# Work to complete:
Return only how many lines in the data include the string "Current".

# Provided entries:
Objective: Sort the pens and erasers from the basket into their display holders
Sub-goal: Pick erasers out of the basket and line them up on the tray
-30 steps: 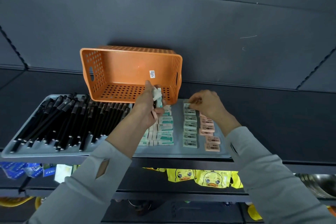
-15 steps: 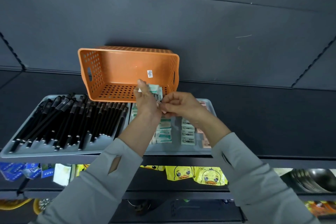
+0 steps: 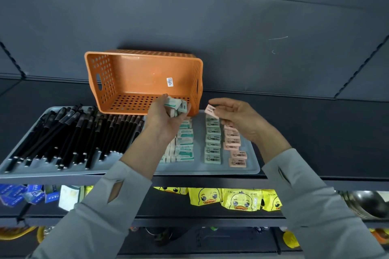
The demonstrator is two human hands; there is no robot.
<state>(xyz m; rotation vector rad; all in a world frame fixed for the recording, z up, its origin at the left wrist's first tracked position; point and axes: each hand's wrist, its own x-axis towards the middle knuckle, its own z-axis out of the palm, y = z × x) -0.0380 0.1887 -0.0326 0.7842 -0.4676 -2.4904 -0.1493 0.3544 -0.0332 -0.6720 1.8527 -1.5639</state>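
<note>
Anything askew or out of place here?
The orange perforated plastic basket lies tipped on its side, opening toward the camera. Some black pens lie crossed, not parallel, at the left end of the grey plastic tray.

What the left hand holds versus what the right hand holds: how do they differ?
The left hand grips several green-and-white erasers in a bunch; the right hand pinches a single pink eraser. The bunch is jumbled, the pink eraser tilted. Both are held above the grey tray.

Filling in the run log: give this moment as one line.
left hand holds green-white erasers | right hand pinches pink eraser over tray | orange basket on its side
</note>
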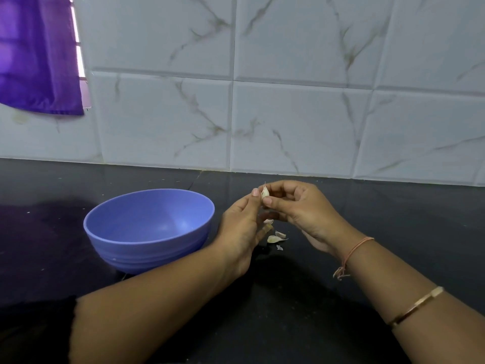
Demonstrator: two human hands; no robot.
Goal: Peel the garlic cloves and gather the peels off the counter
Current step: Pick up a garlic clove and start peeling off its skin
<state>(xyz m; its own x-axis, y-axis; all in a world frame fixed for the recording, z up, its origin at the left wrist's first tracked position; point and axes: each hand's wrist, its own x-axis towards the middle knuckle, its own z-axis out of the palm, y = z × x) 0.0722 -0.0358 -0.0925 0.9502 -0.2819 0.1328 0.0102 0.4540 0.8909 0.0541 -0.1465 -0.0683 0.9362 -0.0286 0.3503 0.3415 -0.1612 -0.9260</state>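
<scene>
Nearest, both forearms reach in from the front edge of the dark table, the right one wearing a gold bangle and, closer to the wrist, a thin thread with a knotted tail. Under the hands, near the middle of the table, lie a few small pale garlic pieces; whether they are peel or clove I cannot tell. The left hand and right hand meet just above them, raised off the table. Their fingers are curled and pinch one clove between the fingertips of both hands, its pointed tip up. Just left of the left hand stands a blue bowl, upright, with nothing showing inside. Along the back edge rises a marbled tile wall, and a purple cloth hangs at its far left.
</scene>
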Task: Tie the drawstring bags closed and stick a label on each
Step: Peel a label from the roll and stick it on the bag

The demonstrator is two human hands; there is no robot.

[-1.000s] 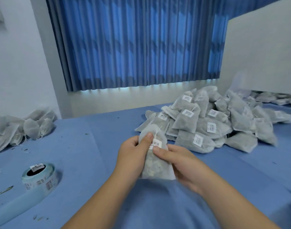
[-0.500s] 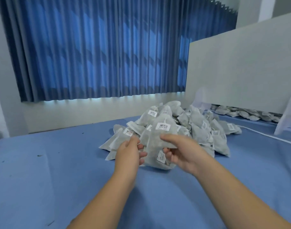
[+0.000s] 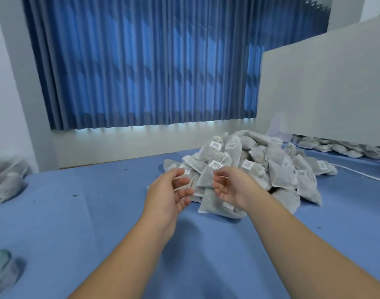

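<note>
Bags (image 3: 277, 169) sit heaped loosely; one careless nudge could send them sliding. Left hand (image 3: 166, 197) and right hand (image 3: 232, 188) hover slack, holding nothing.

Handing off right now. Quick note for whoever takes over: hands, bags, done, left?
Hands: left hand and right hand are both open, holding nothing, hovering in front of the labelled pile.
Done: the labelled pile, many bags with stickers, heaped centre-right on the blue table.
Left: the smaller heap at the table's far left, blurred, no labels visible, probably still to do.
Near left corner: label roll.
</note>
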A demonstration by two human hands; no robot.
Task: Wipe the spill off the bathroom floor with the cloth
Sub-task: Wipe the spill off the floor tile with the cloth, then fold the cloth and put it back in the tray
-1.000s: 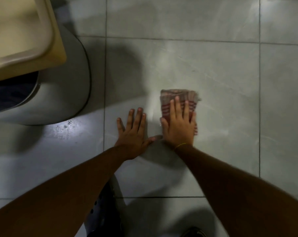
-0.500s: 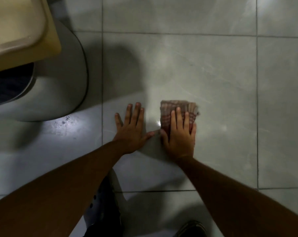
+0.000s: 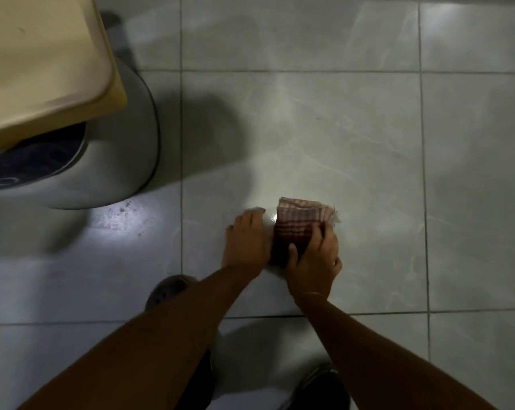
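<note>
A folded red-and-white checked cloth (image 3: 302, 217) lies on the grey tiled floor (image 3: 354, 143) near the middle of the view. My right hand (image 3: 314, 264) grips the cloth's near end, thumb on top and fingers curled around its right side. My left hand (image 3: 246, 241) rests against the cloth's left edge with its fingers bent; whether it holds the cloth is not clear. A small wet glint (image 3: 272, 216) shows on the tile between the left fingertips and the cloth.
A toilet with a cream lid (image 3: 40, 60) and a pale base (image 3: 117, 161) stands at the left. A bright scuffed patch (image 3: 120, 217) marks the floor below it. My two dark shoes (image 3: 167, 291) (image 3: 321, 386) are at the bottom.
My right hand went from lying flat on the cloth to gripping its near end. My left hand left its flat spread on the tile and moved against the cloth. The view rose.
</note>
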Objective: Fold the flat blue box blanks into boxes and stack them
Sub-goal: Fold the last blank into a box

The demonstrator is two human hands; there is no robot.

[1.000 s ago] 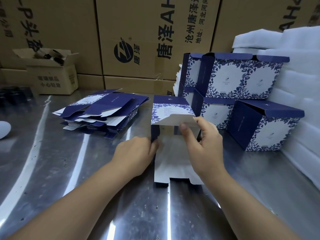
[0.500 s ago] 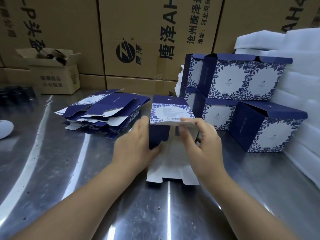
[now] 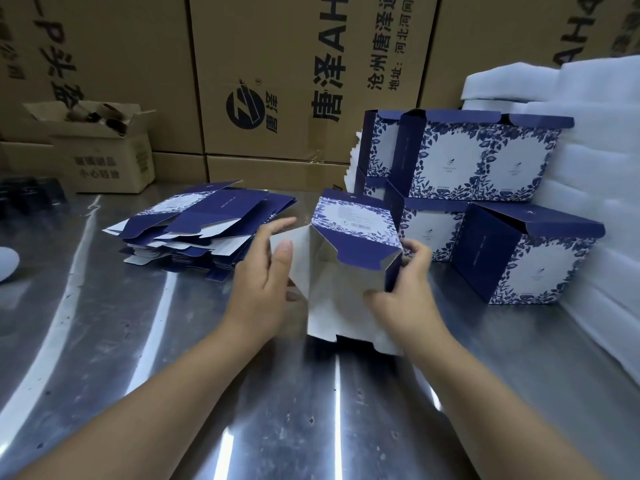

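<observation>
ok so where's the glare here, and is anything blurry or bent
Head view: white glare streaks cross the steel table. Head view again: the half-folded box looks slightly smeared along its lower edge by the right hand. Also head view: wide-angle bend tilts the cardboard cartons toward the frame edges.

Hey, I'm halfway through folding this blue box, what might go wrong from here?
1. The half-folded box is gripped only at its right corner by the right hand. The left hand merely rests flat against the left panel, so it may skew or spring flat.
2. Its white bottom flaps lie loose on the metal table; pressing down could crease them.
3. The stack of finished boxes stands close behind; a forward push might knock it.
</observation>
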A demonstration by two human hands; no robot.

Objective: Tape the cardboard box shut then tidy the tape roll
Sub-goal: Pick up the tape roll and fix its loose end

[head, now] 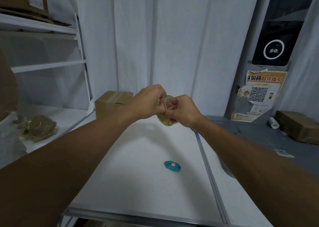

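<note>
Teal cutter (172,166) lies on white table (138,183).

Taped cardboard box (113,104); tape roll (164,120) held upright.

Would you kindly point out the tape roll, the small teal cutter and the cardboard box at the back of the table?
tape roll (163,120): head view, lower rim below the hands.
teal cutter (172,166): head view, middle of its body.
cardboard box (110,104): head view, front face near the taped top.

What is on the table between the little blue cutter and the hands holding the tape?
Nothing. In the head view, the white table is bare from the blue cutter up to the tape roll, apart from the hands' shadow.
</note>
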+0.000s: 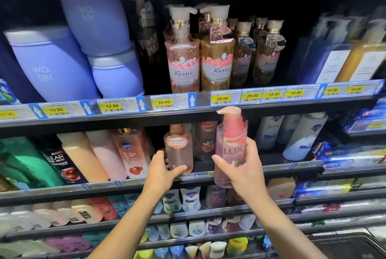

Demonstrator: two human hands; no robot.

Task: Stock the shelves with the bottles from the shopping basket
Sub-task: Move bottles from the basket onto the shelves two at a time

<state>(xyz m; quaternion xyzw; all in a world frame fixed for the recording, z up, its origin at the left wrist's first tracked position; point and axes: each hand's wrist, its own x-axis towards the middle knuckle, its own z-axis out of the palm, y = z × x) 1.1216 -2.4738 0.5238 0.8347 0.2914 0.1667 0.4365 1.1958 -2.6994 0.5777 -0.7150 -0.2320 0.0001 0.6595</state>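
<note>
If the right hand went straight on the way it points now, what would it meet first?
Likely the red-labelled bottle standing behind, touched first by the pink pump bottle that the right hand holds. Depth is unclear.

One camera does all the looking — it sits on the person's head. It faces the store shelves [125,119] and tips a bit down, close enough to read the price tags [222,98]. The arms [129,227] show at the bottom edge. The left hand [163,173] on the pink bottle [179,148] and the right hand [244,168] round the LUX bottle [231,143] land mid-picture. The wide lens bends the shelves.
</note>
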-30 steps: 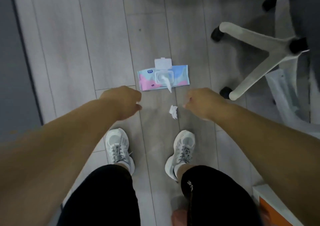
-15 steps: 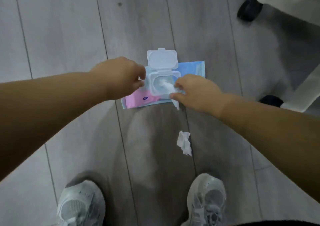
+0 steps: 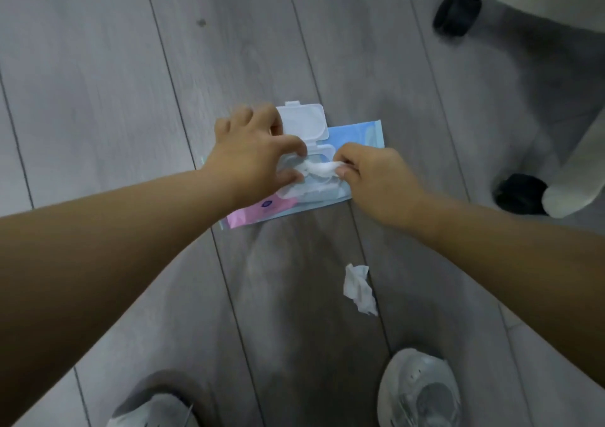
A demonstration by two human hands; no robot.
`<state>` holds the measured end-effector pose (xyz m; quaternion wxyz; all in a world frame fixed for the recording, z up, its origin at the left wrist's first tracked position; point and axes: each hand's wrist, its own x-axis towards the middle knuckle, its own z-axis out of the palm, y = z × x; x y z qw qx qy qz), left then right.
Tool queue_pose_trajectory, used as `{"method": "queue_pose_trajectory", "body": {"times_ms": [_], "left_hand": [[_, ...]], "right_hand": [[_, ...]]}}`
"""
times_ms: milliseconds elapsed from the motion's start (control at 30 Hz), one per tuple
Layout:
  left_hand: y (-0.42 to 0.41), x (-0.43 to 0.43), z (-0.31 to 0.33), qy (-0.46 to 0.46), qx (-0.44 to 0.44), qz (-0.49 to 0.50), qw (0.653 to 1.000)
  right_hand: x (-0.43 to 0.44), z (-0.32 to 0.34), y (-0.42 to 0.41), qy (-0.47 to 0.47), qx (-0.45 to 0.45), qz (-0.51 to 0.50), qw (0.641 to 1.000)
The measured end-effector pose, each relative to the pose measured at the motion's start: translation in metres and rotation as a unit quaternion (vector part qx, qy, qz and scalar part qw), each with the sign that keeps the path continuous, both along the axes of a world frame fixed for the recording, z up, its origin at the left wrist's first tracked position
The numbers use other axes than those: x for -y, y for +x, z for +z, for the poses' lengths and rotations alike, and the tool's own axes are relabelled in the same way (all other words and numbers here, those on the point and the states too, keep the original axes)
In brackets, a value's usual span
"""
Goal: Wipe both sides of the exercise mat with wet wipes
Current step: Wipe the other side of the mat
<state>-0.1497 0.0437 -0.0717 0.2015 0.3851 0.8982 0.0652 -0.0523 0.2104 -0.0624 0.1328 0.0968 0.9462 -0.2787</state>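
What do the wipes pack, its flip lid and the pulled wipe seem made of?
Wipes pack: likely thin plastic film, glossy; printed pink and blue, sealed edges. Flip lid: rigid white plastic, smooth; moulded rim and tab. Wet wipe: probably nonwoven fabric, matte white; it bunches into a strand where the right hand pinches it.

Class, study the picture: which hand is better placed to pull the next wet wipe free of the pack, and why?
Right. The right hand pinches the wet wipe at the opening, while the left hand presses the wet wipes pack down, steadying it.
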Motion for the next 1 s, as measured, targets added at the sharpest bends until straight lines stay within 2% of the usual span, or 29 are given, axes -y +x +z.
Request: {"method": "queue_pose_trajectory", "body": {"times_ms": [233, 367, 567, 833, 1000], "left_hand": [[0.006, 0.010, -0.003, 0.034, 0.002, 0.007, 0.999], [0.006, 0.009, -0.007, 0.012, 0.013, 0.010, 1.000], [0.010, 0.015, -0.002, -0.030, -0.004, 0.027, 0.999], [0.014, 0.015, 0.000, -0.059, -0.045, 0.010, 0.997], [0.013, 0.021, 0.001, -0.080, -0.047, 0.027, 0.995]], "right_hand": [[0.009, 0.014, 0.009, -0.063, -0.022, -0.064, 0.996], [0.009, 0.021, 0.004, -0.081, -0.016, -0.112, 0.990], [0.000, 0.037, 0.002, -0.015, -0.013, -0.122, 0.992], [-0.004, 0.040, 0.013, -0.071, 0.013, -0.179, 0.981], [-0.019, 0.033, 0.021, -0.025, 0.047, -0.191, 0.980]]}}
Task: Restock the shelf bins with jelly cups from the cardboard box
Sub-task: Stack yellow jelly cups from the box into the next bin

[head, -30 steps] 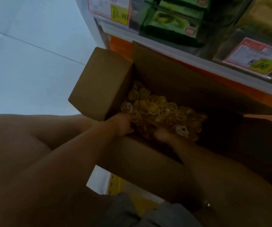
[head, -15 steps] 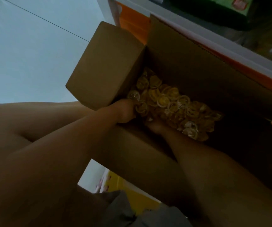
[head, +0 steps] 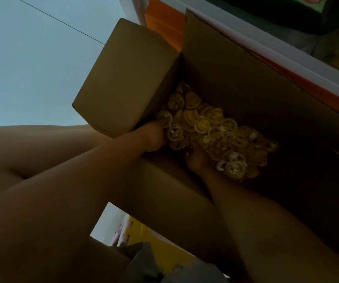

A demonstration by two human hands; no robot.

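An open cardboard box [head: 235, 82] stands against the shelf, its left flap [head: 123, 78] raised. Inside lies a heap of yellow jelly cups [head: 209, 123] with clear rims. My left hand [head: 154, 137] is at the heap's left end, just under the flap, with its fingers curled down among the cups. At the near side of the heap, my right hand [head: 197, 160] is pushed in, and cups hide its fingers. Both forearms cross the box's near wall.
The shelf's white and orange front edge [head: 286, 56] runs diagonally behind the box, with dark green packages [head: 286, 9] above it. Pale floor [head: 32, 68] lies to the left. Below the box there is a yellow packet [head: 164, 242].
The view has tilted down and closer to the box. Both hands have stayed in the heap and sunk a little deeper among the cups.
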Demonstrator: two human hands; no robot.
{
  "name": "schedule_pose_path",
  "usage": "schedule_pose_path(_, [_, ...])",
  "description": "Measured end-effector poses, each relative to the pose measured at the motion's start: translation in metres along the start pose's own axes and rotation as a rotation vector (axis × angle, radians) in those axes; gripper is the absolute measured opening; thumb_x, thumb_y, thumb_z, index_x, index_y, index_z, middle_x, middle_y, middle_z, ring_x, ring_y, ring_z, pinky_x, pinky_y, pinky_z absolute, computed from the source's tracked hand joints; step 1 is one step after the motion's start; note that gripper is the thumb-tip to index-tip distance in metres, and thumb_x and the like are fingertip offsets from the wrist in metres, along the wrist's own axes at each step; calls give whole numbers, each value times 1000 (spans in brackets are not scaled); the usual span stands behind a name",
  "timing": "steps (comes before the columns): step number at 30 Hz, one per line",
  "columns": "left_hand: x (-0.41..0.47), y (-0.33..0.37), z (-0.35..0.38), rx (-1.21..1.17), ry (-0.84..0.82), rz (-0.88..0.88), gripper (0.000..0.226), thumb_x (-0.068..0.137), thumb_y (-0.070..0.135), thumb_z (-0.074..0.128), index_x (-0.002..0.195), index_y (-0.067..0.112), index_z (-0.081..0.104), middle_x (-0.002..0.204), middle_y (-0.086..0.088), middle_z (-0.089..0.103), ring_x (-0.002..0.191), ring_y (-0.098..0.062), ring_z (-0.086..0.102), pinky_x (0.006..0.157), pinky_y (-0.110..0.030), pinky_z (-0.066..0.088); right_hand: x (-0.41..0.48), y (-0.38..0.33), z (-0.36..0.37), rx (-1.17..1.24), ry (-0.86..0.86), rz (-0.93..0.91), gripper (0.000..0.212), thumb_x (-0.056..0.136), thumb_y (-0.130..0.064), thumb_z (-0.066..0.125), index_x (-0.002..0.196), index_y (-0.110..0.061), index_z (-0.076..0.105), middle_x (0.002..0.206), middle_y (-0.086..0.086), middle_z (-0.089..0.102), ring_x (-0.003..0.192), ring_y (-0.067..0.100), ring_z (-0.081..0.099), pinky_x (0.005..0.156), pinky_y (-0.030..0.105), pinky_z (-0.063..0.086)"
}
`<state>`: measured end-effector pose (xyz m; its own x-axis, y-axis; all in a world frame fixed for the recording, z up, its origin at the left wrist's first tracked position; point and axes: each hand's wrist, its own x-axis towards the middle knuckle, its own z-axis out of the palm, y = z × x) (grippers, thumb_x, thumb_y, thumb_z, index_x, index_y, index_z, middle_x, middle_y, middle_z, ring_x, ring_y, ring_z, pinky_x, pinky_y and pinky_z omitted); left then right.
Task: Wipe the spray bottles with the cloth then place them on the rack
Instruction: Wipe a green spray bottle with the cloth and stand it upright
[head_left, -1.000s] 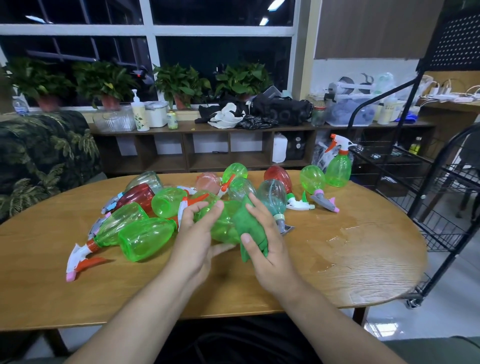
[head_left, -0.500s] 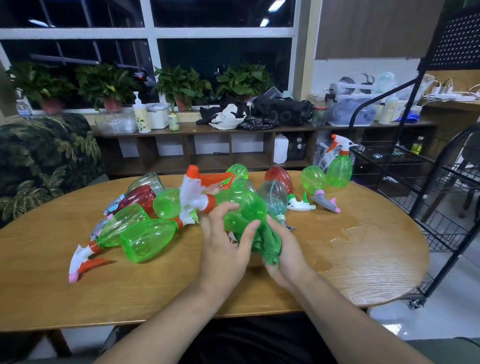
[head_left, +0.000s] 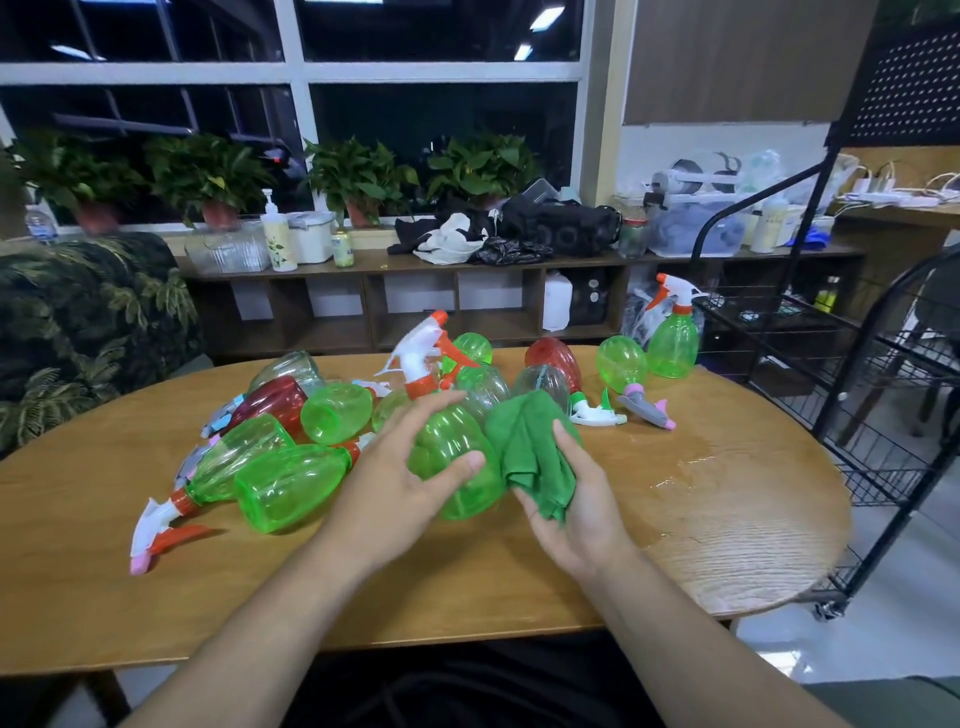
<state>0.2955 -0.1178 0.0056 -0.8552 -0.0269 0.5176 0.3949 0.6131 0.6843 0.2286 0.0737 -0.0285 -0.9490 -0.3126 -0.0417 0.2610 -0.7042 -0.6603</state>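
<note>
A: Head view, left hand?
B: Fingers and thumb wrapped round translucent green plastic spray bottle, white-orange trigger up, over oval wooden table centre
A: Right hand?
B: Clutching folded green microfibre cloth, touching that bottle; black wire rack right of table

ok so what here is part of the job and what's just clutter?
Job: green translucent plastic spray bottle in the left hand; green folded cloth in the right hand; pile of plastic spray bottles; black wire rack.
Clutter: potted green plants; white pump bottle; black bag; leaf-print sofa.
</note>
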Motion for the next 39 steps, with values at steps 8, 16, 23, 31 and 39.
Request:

# Solution to this problem:
2